### TASK OBJECTIVE
Go to the line in the entries below that holds "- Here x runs" and repeat exactly from there through the line that holds "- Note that", inclusive.

### EXERCISE MATERIAL
* * *

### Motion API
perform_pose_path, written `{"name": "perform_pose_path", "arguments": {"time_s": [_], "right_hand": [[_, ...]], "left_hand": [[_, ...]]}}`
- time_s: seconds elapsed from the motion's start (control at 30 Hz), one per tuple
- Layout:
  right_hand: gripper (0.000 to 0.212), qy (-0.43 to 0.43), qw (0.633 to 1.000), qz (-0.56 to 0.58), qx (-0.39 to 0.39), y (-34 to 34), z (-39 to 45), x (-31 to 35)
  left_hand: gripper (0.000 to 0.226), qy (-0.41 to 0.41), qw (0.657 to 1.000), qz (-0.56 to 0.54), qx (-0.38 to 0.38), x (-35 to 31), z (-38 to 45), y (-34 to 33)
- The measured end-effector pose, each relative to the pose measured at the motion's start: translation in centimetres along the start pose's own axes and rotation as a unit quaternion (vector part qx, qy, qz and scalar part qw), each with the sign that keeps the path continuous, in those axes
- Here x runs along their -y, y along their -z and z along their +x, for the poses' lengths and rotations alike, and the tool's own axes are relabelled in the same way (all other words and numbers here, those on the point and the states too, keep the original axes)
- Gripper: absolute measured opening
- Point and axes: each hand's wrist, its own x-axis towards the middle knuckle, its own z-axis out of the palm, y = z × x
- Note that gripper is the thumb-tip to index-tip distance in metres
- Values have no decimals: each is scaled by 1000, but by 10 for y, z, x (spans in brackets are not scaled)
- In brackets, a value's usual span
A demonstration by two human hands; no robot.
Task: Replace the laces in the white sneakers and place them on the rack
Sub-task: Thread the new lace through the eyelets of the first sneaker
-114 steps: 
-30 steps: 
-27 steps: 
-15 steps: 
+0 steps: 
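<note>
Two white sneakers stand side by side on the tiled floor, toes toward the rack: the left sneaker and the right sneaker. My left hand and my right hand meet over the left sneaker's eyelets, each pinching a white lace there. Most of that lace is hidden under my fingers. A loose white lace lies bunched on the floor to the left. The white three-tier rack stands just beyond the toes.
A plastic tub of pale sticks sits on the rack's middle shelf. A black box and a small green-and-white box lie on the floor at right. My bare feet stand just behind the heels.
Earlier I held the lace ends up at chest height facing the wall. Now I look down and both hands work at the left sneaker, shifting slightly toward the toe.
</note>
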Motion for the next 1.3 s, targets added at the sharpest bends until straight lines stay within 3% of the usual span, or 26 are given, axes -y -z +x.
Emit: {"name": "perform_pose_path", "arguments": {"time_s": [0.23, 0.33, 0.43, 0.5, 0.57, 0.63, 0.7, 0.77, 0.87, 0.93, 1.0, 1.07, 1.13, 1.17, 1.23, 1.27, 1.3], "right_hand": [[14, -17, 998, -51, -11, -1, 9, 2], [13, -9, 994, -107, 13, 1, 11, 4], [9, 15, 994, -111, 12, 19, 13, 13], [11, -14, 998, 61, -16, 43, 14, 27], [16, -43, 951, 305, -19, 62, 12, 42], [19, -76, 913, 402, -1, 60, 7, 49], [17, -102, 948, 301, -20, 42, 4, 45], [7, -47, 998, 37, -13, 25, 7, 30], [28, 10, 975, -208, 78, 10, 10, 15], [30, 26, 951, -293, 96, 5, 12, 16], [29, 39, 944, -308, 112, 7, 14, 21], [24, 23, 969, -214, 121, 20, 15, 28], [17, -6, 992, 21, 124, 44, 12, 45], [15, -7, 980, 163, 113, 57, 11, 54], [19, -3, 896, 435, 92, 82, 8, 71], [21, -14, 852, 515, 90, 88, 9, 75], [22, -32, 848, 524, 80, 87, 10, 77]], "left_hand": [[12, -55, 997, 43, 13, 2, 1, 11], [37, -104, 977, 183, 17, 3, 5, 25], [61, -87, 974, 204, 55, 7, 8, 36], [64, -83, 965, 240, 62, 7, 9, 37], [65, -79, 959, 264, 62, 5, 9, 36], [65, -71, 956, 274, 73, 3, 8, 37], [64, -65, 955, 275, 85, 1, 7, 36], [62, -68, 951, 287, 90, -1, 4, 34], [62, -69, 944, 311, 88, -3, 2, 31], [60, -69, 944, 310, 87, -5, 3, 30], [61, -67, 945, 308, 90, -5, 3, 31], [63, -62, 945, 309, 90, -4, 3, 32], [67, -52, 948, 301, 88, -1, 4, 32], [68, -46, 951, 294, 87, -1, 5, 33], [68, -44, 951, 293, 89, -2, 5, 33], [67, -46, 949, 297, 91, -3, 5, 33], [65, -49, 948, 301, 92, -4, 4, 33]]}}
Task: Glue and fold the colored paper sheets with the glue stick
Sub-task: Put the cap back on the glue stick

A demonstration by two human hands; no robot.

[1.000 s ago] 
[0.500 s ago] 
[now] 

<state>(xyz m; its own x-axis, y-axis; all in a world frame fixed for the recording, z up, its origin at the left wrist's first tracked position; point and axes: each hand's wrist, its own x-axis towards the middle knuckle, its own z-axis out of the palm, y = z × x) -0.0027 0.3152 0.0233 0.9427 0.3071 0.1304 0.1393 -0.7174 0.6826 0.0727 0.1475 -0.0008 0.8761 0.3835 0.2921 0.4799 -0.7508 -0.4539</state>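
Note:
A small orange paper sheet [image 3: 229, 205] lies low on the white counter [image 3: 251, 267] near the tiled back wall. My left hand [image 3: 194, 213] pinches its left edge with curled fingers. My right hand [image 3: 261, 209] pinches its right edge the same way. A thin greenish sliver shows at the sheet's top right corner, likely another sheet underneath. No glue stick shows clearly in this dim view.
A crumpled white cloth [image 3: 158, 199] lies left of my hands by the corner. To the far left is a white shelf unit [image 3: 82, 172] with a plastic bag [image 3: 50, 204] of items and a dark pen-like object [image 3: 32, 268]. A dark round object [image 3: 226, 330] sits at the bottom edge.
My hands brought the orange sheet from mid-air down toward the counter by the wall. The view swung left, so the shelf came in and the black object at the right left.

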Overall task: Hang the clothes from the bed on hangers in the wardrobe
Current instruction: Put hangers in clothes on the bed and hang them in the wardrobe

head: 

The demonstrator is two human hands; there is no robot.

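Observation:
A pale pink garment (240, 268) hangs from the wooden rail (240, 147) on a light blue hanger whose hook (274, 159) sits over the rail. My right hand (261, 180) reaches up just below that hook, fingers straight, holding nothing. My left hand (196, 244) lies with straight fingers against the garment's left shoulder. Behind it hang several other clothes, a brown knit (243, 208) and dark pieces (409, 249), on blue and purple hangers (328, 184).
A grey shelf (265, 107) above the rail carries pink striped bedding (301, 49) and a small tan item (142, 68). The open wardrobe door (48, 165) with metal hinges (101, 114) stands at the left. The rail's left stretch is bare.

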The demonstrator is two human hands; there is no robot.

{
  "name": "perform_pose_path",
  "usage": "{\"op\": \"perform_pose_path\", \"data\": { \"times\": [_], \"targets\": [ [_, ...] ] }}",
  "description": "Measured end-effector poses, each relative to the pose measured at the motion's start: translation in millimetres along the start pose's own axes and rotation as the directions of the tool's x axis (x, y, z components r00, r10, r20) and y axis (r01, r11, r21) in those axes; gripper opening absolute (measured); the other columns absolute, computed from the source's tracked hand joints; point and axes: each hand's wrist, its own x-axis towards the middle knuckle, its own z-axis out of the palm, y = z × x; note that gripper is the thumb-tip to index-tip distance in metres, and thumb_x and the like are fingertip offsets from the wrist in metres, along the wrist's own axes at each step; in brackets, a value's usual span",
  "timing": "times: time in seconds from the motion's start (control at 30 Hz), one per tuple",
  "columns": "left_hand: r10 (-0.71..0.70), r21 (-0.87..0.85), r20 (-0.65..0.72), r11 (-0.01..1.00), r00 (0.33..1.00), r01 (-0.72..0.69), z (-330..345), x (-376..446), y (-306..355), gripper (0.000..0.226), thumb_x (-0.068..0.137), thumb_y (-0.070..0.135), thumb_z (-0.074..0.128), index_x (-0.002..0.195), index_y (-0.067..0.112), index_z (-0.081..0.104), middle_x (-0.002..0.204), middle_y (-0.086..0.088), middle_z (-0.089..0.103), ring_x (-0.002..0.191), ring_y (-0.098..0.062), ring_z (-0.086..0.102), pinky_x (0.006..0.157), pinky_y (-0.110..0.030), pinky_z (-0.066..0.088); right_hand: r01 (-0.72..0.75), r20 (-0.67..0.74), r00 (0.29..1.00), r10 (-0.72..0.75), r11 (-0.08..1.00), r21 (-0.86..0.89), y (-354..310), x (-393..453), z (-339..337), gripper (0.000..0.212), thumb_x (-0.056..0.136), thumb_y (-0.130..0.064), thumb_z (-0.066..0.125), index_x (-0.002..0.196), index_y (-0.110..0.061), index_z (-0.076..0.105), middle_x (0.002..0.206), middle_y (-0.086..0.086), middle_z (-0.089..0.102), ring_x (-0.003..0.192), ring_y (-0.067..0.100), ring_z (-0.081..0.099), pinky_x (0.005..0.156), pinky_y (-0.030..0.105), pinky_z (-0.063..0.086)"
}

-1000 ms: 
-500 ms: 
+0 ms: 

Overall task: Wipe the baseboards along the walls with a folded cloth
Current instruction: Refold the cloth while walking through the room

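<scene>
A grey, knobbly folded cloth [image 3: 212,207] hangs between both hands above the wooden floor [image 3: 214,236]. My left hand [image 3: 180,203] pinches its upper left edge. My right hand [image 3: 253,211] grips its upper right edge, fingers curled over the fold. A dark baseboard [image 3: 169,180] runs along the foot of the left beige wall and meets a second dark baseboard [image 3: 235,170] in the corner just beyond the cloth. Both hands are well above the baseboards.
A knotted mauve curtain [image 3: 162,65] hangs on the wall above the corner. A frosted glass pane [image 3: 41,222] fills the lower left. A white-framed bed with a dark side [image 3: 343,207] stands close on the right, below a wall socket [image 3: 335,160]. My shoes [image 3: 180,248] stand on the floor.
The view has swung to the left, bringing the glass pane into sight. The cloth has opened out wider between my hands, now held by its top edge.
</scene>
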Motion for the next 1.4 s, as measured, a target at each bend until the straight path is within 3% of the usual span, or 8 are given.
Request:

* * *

### RESULT FOR THIS TASK
- Here x runs along their -y, y along their -z and z along their +x, for the poses' lengths and rotations alike, and the tool's own axes are relabelled in the same way (all other words and numbers here, those on the point and the states too, keep the original axes)
- Gripper: absolute measured opening
- Point and axes: each hand's wrist, its own x-axis towards the middle knuckle, its own z-axis out of the palm, y = z × x
- Note that gripper is the thumb-tip to index-tip distance in metres

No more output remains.